TASK STATEMENT = Below are the entries to work from; restate word for word the portion that opens with the line containing "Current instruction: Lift" and closes with the line containing "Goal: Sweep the", keeping both.

===== EXERCISE MATERIAL

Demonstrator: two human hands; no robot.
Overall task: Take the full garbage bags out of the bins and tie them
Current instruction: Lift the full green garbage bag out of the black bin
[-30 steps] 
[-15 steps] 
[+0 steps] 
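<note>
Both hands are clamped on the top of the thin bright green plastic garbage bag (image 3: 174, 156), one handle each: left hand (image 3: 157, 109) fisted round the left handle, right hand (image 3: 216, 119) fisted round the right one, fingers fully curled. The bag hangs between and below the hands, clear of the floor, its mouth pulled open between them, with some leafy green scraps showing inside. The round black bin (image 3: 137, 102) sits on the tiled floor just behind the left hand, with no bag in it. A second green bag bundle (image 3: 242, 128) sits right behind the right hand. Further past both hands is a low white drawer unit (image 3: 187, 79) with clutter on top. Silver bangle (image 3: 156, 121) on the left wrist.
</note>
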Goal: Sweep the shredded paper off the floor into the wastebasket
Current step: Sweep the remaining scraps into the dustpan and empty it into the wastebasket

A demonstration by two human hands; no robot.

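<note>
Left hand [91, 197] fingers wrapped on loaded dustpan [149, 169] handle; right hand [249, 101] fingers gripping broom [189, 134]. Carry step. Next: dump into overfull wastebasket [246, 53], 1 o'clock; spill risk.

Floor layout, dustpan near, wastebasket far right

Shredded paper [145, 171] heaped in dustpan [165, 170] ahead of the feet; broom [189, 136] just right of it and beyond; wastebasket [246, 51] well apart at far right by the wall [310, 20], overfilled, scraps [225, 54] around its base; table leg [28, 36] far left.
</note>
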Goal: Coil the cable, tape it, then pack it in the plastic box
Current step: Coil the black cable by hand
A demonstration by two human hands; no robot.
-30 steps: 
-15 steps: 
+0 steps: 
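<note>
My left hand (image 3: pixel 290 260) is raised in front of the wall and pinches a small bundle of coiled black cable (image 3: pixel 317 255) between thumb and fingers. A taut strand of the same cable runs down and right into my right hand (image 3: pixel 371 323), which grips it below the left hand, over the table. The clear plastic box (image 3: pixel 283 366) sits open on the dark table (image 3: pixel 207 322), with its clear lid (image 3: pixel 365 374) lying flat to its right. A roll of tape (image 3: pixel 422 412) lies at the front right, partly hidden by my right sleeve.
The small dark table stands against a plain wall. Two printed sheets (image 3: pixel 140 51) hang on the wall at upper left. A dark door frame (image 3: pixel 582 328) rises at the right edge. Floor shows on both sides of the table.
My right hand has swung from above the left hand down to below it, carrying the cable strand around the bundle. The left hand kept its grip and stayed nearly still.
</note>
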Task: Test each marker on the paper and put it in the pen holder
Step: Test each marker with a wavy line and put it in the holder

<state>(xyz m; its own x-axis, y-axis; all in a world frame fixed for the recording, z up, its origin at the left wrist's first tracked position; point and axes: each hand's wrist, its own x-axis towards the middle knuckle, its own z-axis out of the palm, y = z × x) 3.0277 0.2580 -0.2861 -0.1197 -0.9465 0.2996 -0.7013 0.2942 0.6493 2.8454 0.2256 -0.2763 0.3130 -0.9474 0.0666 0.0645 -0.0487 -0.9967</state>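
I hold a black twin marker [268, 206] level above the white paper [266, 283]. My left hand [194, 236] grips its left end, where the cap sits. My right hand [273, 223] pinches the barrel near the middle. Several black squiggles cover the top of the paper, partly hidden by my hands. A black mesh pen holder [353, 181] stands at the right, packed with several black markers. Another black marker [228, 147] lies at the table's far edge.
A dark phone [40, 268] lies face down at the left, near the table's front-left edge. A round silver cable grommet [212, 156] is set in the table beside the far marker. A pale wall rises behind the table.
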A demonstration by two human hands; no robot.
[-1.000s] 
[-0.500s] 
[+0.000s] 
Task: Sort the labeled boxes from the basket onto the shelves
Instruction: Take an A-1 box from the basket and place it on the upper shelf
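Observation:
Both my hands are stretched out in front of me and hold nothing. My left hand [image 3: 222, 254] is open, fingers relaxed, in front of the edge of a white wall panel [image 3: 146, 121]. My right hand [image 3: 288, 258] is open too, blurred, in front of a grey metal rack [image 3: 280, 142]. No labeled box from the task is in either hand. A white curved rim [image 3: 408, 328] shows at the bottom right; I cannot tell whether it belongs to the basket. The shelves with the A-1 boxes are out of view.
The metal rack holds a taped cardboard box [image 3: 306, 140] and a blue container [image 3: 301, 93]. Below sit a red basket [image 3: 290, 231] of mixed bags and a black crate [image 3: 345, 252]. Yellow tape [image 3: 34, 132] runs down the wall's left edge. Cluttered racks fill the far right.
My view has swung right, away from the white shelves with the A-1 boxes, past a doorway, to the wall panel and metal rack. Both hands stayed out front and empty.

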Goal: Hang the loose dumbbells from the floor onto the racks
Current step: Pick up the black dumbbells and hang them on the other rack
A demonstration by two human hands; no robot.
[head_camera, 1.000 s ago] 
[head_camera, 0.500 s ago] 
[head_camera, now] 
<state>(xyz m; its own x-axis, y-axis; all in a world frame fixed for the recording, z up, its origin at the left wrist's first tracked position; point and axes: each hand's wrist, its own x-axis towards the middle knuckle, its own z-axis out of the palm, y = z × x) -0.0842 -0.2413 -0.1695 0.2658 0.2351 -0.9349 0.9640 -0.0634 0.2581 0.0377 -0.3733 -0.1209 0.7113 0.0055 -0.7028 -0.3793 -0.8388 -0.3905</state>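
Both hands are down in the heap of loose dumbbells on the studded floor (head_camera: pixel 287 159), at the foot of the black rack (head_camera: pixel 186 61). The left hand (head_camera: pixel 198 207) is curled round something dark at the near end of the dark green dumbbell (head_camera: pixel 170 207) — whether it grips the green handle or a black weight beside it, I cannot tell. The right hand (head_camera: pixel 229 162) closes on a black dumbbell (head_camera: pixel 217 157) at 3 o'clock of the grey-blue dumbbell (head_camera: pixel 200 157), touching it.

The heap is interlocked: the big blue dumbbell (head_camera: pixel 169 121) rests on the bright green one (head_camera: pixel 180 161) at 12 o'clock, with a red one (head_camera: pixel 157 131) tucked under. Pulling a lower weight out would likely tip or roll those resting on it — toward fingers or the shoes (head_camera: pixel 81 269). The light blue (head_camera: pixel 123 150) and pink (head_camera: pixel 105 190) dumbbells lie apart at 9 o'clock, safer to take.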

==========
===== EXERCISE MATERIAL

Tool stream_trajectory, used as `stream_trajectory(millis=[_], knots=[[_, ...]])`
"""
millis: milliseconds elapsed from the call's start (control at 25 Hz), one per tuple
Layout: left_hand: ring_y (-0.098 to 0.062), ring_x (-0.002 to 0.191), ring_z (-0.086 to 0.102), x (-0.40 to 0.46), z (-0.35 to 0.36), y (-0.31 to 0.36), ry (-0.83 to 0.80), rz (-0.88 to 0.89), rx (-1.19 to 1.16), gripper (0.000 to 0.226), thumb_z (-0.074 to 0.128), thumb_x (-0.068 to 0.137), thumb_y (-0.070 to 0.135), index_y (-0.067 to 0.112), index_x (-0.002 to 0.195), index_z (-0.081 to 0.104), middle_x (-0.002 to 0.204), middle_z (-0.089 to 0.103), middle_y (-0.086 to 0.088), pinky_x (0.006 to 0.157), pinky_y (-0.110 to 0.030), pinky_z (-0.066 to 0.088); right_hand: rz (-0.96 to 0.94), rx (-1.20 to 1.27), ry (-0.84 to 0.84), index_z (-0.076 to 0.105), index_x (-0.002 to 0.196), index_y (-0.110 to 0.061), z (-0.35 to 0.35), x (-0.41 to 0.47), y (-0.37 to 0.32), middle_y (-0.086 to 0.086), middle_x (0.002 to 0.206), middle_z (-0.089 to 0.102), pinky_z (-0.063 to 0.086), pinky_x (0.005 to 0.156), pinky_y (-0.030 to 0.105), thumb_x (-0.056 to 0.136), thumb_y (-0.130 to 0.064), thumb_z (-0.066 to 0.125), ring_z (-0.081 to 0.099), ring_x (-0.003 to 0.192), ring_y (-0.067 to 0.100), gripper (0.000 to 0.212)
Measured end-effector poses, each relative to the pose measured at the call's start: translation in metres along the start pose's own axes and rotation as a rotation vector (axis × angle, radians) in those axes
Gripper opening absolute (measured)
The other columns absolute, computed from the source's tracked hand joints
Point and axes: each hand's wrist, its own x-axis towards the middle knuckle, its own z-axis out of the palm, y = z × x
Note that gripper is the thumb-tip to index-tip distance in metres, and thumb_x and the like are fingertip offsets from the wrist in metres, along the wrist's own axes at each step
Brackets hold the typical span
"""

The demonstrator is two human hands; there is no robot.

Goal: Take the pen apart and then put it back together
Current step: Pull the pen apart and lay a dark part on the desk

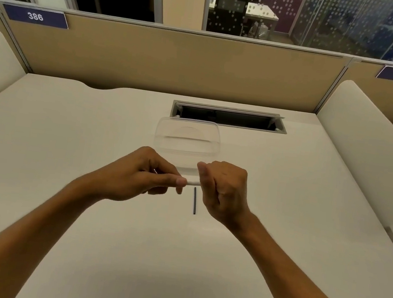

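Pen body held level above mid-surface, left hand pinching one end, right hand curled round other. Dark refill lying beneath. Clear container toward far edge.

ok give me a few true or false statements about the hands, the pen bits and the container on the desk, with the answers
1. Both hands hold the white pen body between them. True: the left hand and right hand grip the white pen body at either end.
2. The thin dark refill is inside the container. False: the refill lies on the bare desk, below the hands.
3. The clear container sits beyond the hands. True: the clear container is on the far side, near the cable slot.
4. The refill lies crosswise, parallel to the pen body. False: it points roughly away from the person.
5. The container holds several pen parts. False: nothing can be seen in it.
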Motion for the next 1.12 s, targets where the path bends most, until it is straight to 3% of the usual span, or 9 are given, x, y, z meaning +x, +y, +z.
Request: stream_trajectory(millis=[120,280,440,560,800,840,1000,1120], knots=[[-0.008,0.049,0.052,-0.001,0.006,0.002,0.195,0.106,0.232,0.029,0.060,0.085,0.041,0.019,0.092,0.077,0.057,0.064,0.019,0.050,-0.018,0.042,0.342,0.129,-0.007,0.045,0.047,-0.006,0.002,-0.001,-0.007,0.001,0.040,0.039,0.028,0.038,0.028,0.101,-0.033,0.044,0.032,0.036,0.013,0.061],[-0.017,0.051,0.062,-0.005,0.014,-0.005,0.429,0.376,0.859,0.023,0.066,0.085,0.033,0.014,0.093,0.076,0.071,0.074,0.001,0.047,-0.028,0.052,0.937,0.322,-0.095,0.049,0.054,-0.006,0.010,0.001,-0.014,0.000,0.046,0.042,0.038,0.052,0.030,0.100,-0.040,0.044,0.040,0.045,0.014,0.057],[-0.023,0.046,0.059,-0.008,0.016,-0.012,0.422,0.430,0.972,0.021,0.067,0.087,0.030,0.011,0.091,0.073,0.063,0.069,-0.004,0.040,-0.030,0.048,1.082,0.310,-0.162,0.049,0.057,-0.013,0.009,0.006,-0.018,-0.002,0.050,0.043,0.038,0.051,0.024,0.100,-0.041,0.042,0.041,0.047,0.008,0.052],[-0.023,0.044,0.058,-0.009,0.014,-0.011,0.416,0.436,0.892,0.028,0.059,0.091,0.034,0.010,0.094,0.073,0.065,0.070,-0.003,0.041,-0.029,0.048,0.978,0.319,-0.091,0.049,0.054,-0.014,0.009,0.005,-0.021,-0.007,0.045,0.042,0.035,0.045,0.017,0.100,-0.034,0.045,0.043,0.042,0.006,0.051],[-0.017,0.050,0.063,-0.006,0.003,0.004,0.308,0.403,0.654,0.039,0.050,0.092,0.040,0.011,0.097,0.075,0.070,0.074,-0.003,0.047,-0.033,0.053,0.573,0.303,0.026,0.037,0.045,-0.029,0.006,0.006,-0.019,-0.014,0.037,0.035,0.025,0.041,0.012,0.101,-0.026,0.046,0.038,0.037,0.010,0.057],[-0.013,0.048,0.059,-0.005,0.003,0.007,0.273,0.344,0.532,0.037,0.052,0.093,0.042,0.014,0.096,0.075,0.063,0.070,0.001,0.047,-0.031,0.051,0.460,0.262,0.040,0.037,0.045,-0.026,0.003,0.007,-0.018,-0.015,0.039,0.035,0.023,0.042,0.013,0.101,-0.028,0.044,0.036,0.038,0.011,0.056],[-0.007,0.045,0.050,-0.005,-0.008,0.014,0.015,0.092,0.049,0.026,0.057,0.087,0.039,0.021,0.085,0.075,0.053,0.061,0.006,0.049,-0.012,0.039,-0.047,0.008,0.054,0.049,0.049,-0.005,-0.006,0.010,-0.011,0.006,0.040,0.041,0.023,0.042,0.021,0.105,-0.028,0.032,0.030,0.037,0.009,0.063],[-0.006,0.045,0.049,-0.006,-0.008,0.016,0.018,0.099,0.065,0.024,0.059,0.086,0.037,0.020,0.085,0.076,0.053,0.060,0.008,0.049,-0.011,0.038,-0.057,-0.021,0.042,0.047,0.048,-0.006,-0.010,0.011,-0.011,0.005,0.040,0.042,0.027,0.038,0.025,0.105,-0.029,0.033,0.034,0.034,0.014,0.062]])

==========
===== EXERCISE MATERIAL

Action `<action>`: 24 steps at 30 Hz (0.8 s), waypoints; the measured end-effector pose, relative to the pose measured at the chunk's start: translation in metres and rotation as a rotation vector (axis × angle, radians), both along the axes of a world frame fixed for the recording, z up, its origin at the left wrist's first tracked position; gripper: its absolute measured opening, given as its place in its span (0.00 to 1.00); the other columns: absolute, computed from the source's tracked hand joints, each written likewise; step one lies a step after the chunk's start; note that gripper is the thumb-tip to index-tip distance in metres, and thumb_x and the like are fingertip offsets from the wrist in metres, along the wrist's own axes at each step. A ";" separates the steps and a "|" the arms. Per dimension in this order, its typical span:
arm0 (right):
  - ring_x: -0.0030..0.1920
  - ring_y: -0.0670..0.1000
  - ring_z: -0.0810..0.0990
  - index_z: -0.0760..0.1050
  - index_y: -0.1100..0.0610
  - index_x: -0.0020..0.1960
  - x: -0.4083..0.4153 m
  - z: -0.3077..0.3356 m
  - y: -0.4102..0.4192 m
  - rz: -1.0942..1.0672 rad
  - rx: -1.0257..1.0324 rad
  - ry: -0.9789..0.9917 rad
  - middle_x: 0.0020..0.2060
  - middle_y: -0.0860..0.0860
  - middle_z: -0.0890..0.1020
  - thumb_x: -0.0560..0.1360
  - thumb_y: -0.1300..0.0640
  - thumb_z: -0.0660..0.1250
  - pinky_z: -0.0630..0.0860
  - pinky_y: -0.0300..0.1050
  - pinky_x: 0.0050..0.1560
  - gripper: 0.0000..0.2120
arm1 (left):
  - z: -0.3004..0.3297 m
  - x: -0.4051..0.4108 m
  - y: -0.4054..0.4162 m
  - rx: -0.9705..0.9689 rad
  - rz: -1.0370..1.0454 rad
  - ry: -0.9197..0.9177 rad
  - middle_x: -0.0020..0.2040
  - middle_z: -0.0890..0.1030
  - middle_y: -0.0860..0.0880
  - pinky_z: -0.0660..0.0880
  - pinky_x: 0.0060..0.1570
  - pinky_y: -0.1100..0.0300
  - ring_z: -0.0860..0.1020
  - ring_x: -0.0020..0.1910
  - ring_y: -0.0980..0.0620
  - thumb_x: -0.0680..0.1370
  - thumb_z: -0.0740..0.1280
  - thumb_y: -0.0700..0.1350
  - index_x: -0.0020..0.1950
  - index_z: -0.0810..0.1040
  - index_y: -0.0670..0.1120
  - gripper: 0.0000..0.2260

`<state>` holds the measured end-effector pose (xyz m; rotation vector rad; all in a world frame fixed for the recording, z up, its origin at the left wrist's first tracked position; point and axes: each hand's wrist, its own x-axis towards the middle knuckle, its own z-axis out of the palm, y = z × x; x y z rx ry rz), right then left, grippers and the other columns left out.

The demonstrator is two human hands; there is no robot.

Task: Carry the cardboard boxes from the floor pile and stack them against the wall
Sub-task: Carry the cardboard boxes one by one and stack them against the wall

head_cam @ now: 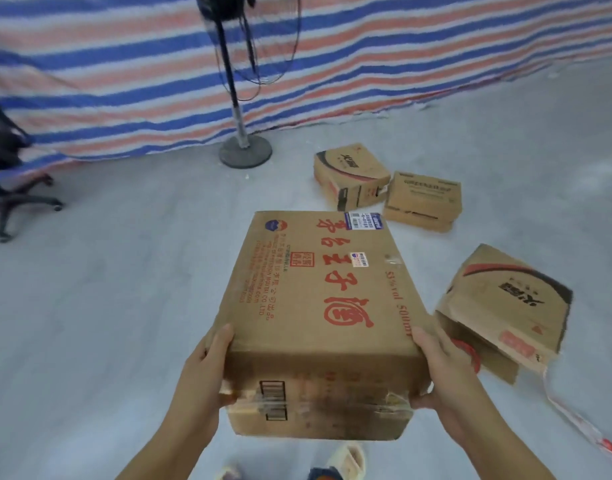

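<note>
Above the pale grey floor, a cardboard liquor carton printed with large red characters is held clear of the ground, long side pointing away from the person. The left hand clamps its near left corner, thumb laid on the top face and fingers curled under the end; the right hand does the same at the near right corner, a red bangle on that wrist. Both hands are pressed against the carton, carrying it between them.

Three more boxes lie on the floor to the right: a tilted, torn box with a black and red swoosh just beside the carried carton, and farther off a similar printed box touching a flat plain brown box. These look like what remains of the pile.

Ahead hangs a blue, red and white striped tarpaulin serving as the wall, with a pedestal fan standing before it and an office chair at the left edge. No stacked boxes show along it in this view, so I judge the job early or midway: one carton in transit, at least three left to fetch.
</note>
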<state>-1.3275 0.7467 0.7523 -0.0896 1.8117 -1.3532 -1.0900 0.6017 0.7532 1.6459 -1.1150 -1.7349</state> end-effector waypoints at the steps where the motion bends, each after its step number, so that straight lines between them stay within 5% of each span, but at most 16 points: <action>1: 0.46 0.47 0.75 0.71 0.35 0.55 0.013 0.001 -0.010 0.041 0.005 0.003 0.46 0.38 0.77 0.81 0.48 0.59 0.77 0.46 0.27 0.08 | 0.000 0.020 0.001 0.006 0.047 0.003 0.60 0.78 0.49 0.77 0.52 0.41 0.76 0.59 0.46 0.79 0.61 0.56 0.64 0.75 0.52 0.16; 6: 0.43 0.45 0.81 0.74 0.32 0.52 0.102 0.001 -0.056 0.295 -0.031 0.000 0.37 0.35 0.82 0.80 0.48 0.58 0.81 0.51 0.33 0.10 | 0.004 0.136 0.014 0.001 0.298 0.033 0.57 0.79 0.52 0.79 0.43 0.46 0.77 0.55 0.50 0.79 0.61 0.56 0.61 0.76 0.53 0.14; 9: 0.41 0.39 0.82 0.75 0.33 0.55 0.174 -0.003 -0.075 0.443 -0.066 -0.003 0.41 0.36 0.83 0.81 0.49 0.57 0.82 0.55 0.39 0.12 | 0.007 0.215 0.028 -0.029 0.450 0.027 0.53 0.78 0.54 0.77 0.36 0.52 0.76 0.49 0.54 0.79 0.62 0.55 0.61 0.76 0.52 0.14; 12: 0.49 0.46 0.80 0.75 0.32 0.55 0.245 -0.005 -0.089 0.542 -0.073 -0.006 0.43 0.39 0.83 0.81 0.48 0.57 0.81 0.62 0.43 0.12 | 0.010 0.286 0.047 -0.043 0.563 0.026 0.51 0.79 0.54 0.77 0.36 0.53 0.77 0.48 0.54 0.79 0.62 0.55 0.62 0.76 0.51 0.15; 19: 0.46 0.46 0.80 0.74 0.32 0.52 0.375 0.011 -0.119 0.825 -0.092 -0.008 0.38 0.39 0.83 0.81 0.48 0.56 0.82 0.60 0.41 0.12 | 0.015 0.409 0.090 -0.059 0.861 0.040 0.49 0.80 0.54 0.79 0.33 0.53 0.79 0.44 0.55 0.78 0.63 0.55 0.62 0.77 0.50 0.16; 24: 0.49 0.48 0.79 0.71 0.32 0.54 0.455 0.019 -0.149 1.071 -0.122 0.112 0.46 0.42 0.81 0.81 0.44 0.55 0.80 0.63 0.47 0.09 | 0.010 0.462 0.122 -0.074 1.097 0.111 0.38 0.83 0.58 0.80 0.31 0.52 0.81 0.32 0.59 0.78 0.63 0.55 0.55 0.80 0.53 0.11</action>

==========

TASK RESULT =
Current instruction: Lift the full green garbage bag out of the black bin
[-30 steps] 
[-15 steps] 
[+0 steps] 
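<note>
Both hands are clamped on the top of the thin bright green plastic garbage bag (image 3: 174, 156), one handle each: left hand (image 3: 157, 109) fisted round the left handle, right hand (image 3: 216, 119) fisted round the right one, fingers fully curled. The bag hangs between and below the hands, clear of the floor, its mouth pulled open between them, with some leafy green scraps showing inside. The round black bin (image 3: 137, 102) sits on the tiled floor just behind the left hand, with no bag in it. A second green bag bundle (image 3: 242, 128) sits right behind the right hand. Further past both hands is a low white drawer unit (image 3: 187, 79) with clutter on top. Silver bangle (image 3: 156, 121) on the left wrist.
</note>
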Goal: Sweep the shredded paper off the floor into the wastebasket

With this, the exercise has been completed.